PROBLEM TO WORK ON
Leave the pictures out and reproduce, exactly, the lines from the one with "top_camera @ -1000" through the end of the entries below.
---------- RECORDS FOR THE TASK
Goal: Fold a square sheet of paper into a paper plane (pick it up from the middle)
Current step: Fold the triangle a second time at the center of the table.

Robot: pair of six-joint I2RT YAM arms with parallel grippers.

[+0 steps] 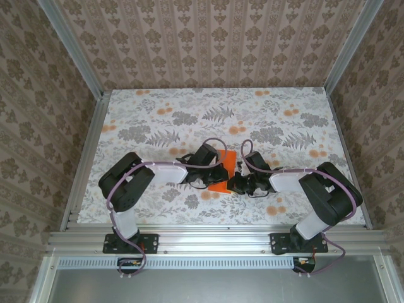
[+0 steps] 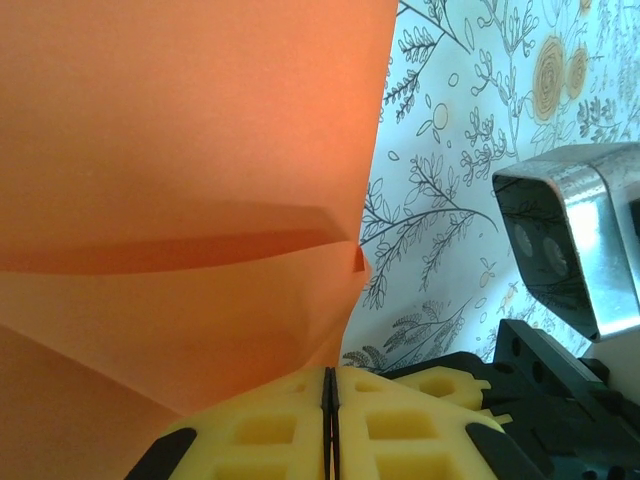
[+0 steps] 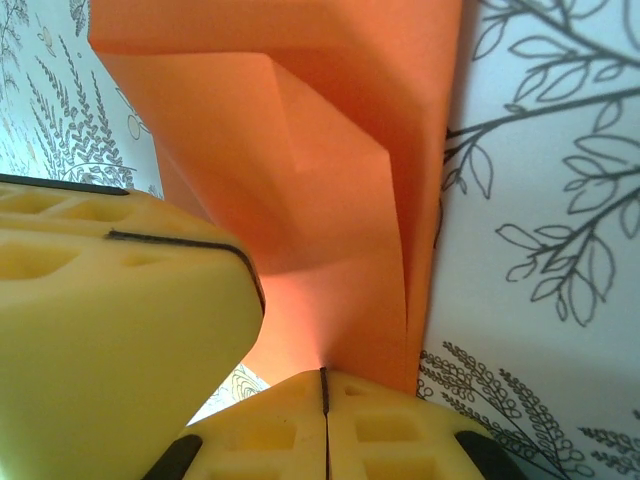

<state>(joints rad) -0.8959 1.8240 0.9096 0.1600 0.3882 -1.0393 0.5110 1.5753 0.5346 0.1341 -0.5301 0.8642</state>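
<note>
1. Between the two pincers, over the pale floral-printed worktop [image 1: 189,113], sits the thin bright orange square sheet of paper [image 1: 221,185]. It is creased, with at least one triangular flap folded in.
2. Left pincer [image 2: 328,390]: yellow padded jaws are pressed together and nip the sheet's near edge. The paper rises directly ahead of its tips.
3. Right pincer [image 3: 324,385]: jaws are likewise closed on the sheet, which stands straight ahead of its tips.
4. Progress, as judged: early folds are made. No narrow pointed dart with a centre crease is present, so most of the folding is not yet done.
5. Obscured: overhead, both arms cover most of the sheet, and the wrist views crop it. The fold count, and whether the sheet touches the worktop, cannot be told.
</note>
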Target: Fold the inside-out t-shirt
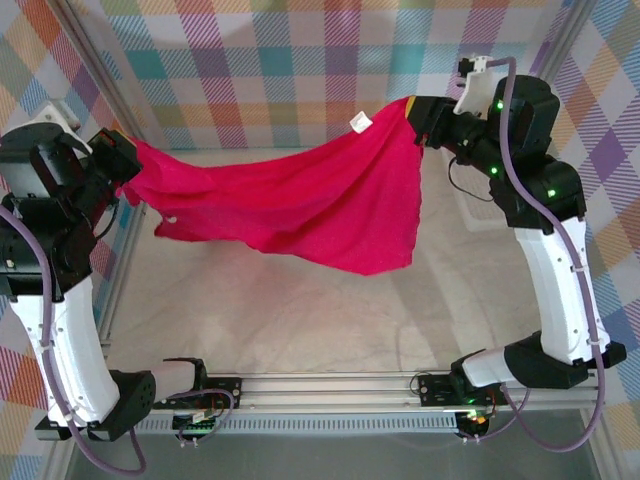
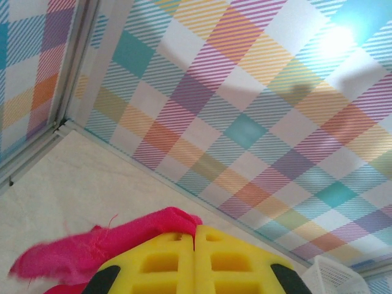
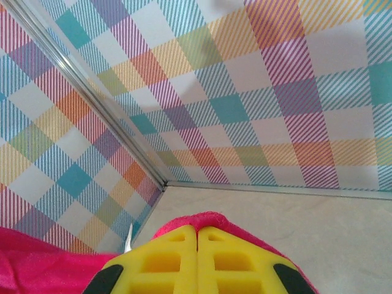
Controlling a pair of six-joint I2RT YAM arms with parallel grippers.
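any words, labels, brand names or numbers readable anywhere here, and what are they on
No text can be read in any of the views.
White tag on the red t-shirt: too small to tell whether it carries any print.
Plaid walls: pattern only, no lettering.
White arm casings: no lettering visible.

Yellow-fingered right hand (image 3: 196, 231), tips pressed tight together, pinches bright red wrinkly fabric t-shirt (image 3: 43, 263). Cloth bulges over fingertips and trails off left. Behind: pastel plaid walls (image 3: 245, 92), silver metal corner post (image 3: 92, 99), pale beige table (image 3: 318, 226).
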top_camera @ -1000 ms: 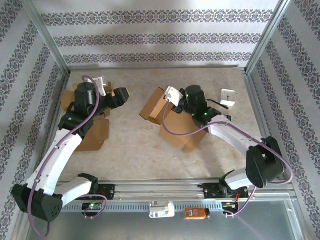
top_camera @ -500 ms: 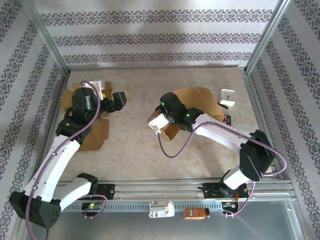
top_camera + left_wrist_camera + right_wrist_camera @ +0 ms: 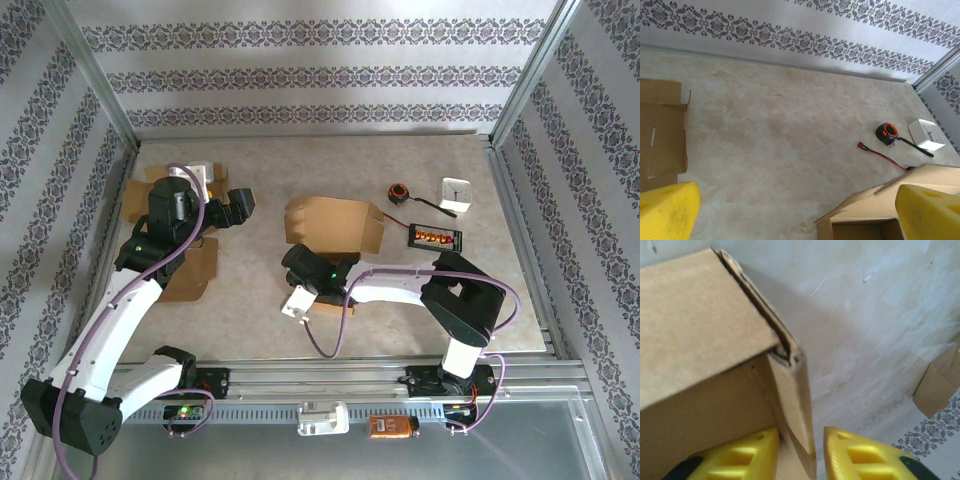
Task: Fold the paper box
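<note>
Tabletop (image 3: 250, 300) mottled beige; walls (image 3: 320, 75) striped with dark damask bands.

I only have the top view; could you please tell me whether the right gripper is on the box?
Observer: In the right wrist view, the right gripper straddles a box wall, which runs between its fingers.
Operator: Thank you. Is it clamped?
Observer: Apparently not: a sliver of table shows between the wall and one finger.
Operator: And the left gripper, please?
Observer: In the left wrist view, the left gripper is wide open, holding nothing.
</note>
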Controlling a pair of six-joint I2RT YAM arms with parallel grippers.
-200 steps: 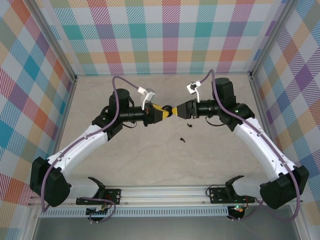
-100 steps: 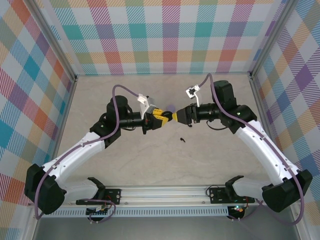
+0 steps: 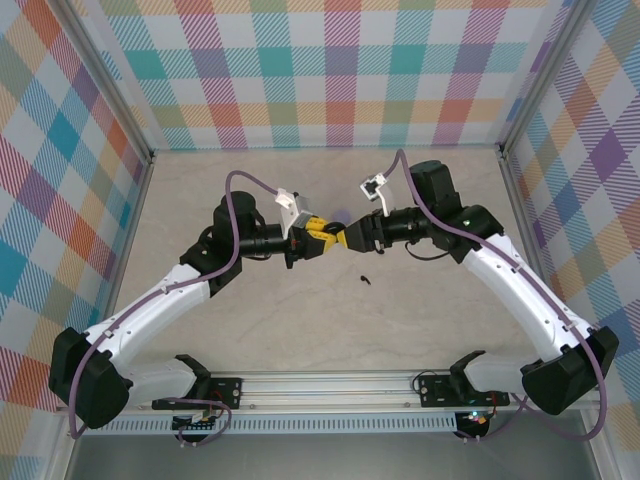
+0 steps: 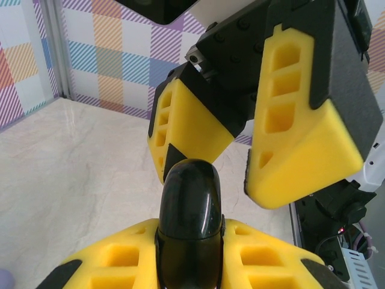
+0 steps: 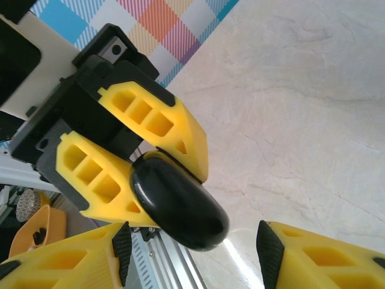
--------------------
PROBLEM SOLUTION
top_camera @ -1000 ms: 
top_camera @ -500 ms: 
top_camera + left_wrist_camera + right_wrist_camera @ +0 ms: 
Task: Fold the paper box
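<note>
Tabletop (image 3: 250, 300) mottled beige; walls (image 3: 320, 75) striped with dark damask bands.

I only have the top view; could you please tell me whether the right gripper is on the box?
Observer: In the right wrist view, the right gripper straddles a box wall, which runs between its fingers.
Operator: Thank you. Is it clamped?
Observer: Apparently not: a sliver of table shows between the wall and one finger.
Operator: And the left gripper, please?
Observer: In the left wrist view, the left gripper is wide open, holding nothing.
</note>
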Controlling a pair of six-joint I2RT YAM arms with parallel grippers.
-200 steps: 
-100 steps: 
+0 steps: 
+0 steps: 
+0 steps: 

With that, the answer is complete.